Ancien esclave devenu libre après l’abolition de l’esclavage, il reçoit le nom de famille CAZIMIR le 30 avril 1852, à Grand-Bourg de Marie-Galante, en Guadeloupe. Il avait 53 ans.
C’était il y a 174 ans.
À l’échelle de l’Histoire, c’est à peine deux vies humaines mises bout à bout.
Autrement dit : c’était hier.
Ce nom, aujourd’hui, je le porte.
Alors pour moi, la mémoire n’est pas une abstraction.
22 mai 1848 en Martinique.
27 mai 1848 en Guadeloupe.
28 mai 1848 à Saint-Martin.
10 juin 1848 en Guyane.
20 décembre 1848 à La Réunion.
9 octobre 1848 à Saint-Barthélemy.
Des dates.
Des commémorations.
Des discours.
Mais une question me travaille :
Qu’est-ce que cette mémoire change réellement dans notre manière de vivre ensemble aujourd’hui ?
La mémoire ne devrait pas seulement nous aider à regarder le passé.
Elle devrait aussi nous aider à comprendre ce qui se joue encore dans nos comportements, nos relations, nos réactions.
Pourquoi certaines contradictions deviennent-elles des conflits personnels ?
Pourquoi certaines paroles nous blessent-elles si vite ?
Pourquoi avons-nous parfois plus de facilité à nous opposer qu’à construire durablement ensemble ?
Je ne dis pas que tout vient de l’esclavage.
Ce serait trop simple.
Mais peut-on vraiment croire qu’un système qui a humilié, déshumanisé et organisé la domination pendant des siècles n’a laissé aucune trace dans les comportements humains, certaines fragilités ou certains rapports à soi et aux autres ?
Je ne crois pas.
Mais comprendre une blessure ne suffit pas à la guérir.
Voilà le vrai sujet.
Parce qu’à partir du moment où une explication devient une prison mentale, elle cesse de nous aider à évoluer.
On peut être juridiquement libre…
et intérieurement encore prisonnier.
Prisonnier du regard des autres.
Prisonnier de certaines peurs.
Prisonnier de réactions automatiques.
Prisonnier de blessures jamais vraiment regardées.
Ce message n’est pas une condamnation.
C’est une invitation à réfléchir.
Parce qu’un peuple ne se construit pas uniquement avec de la mémoire.
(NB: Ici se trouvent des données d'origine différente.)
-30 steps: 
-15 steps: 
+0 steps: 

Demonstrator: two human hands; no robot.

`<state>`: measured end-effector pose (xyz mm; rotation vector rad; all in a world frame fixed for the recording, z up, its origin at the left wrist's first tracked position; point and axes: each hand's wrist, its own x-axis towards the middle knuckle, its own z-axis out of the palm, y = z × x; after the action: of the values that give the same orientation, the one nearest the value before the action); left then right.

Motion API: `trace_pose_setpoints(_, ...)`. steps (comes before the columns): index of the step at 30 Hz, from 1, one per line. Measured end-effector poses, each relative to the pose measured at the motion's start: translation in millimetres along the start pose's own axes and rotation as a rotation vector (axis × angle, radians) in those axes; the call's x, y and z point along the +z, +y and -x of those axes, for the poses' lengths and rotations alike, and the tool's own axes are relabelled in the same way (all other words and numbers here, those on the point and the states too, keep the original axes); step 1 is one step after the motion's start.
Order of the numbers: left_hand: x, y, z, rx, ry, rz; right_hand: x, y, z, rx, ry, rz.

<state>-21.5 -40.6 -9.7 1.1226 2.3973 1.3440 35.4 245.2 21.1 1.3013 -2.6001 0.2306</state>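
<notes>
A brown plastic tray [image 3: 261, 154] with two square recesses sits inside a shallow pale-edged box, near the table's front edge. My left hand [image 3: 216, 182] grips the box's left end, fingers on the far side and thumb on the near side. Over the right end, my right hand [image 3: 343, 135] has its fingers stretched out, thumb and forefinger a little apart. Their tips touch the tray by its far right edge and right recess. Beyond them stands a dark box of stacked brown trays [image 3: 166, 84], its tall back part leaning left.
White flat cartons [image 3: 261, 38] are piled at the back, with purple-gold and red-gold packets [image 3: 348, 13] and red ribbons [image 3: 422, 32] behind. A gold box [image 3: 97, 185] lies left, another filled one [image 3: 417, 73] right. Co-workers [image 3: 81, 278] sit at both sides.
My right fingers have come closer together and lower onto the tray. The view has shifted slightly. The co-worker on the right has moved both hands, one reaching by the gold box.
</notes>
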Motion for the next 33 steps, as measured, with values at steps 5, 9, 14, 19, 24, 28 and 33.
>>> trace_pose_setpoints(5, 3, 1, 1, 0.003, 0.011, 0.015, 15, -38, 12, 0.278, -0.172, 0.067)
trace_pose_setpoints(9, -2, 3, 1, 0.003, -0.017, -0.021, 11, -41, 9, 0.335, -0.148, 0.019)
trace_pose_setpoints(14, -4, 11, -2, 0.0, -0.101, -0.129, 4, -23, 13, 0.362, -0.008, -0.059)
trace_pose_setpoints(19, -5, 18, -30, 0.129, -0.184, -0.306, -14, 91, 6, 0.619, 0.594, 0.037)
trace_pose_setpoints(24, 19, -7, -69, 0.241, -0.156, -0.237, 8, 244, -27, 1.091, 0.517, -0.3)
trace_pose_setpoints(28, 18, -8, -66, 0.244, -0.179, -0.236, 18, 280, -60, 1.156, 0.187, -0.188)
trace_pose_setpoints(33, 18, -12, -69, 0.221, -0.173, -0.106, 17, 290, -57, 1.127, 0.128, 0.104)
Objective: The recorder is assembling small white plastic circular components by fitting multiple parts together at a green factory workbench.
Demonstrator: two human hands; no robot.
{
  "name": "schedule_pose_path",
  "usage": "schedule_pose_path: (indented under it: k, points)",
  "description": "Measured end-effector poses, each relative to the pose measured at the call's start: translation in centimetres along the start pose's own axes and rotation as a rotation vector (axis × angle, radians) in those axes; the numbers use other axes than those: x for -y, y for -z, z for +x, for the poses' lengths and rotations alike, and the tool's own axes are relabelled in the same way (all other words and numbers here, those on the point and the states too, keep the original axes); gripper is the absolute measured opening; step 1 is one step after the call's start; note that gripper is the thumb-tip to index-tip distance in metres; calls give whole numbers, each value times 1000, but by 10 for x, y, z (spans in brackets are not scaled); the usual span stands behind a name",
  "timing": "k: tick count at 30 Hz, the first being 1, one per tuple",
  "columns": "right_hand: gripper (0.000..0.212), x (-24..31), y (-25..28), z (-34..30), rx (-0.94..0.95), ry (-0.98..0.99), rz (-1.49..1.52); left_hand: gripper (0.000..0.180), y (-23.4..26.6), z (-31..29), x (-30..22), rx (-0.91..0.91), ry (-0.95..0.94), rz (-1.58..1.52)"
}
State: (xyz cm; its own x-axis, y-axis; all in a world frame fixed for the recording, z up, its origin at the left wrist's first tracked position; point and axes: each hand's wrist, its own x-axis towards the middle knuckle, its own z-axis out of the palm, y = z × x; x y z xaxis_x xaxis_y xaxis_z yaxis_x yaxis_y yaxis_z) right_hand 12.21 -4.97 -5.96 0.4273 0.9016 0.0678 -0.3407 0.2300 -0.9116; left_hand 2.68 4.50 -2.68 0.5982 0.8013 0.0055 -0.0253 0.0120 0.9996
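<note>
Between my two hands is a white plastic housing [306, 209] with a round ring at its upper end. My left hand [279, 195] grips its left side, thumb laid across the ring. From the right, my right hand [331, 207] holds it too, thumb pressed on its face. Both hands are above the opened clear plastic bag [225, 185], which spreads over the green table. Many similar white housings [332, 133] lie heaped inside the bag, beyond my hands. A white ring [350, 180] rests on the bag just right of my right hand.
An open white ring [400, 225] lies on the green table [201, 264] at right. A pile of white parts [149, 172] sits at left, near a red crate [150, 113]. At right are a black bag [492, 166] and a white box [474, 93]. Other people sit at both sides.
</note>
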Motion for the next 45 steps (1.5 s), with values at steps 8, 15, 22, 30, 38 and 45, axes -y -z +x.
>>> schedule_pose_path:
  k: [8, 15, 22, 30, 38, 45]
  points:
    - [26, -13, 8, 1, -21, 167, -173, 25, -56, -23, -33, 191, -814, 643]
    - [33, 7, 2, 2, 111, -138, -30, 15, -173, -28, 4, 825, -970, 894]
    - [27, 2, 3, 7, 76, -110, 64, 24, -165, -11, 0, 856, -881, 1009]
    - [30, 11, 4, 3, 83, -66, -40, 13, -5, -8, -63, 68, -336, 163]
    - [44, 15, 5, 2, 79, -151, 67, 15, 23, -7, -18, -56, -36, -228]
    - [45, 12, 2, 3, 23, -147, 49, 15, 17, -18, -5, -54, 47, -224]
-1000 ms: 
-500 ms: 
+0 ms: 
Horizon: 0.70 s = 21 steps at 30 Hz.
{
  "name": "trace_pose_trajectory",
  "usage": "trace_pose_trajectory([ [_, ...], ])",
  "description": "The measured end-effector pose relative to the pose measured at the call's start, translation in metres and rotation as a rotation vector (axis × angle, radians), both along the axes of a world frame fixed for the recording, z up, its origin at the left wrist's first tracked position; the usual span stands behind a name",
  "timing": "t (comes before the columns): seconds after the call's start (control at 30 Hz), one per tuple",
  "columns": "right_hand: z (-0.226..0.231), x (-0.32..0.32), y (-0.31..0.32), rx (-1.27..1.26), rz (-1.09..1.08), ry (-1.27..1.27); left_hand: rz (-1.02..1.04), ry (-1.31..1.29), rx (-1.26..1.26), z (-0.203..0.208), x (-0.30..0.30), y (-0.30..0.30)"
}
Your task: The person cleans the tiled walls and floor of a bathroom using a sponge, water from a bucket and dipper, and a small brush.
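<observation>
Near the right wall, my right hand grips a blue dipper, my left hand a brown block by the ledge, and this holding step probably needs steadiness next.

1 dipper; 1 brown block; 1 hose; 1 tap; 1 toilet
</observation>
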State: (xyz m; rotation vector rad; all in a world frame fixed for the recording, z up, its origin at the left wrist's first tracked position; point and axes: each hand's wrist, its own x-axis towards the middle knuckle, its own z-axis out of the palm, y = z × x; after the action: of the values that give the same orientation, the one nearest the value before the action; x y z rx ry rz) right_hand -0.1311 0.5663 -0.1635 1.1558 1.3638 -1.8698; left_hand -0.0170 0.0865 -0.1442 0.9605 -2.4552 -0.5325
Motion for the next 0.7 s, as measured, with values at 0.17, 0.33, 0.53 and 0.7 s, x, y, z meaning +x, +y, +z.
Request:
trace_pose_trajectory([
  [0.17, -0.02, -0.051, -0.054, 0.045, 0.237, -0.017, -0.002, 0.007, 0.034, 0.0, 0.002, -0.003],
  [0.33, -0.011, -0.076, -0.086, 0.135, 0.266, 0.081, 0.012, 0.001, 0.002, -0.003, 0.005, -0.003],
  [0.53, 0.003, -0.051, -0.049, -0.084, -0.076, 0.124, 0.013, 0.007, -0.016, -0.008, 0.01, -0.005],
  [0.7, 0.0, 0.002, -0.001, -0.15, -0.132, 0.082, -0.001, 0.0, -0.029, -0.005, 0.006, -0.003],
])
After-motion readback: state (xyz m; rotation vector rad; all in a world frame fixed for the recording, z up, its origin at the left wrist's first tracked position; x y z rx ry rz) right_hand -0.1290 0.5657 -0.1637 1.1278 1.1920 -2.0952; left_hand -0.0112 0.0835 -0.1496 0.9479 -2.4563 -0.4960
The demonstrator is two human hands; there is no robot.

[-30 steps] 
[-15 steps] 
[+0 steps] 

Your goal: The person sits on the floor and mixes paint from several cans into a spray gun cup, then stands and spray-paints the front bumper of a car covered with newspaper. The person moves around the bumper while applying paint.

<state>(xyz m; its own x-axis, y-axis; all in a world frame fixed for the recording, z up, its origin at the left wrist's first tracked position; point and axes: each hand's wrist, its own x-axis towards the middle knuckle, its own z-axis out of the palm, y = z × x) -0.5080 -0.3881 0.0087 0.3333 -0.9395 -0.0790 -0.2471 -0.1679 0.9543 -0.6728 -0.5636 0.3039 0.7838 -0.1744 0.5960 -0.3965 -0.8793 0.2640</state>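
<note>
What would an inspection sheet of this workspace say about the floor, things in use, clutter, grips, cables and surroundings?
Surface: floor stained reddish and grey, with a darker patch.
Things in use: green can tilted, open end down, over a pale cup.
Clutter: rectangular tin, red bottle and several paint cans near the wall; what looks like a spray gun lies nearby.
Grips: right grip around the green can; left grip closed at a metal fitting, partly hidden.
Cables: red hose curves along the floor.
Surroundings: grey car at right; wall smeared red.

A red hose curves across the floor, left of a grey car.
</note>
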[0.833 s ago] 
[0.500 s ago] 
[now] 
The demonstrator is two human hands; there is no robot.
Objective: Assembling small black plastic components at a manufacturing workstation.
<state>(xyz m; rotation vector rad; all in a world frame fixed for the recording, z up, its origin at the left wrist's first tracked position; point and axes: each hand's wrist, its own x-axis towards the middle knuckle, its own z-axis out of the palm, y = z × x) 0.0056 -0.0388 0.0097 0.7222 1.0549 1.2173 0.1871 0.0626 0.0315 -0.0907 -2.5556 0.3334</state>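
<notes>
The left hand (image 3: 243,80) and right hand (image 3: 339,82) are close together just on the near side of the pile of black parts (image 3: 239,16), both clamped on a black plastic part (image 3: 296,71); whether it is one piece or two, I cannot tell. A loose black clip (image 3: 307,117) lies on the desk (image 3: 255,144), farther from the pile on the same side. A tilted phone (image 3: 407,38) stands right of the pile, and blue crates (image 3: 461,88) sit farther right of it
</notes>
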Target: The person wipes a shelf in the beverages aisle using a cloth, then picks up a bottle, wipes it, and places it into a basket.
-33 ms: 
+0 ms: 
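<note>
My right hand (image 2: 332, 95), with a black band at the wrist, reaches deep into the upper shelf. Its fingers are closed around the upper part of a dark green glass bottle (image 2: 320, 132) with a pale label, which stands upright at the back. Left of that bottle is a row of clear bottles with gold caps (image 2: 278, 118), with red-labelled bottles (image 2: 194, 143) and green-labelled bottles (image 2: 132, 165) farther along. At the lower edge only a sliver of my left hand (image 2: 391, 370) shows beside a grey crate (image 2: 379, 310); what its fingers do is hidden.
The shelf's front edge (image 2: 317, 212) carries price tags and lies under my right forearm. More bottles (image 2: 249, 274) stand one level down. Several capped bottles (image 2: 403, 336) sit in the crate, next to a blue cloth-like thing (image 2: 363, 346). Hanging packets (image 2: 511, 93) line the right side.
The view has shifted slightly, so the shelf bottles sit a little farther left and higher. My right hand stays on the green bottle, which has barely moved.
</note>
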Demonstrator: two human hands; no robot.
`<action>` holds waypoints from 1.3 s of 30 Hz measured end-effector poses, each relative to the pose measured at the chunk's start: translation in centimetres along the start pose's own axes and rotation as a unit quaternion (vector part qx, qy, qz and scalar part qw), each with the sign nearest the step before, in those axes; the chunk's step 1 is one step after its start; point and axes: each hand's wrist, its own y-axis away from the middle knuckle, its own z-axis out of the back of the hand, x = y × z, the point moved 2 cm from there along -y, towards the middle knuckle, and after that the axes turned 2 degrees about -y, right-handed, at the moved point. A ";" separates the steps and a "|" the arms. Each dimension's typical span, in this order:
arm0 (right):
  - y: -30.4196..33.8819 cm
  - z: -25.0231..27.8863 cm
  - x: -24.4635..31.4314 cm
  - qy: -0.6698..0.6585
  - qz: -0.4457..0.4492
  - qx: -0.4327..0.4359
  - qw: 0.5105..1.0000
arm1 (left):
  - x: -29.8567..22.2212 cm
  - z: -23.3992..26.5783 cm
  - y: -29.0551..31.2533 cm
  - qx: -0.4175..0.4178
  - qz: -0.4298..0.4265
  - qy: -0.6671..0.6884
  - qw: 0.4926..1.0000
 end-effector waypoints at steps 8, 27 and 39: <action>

Il se construit aussi avec de la conscience, de la lucidité, de l’éducation, de la responsabilité, de la capacité à coopérer et du développement humain.
La mémoire ne devrait pas seulement nous aider à nous souvenir de ce que ces femmes et ces hommes ont subi.
Elle devrait aussi nous pousser à réfléchir à ce que nous sommes en train de devenir.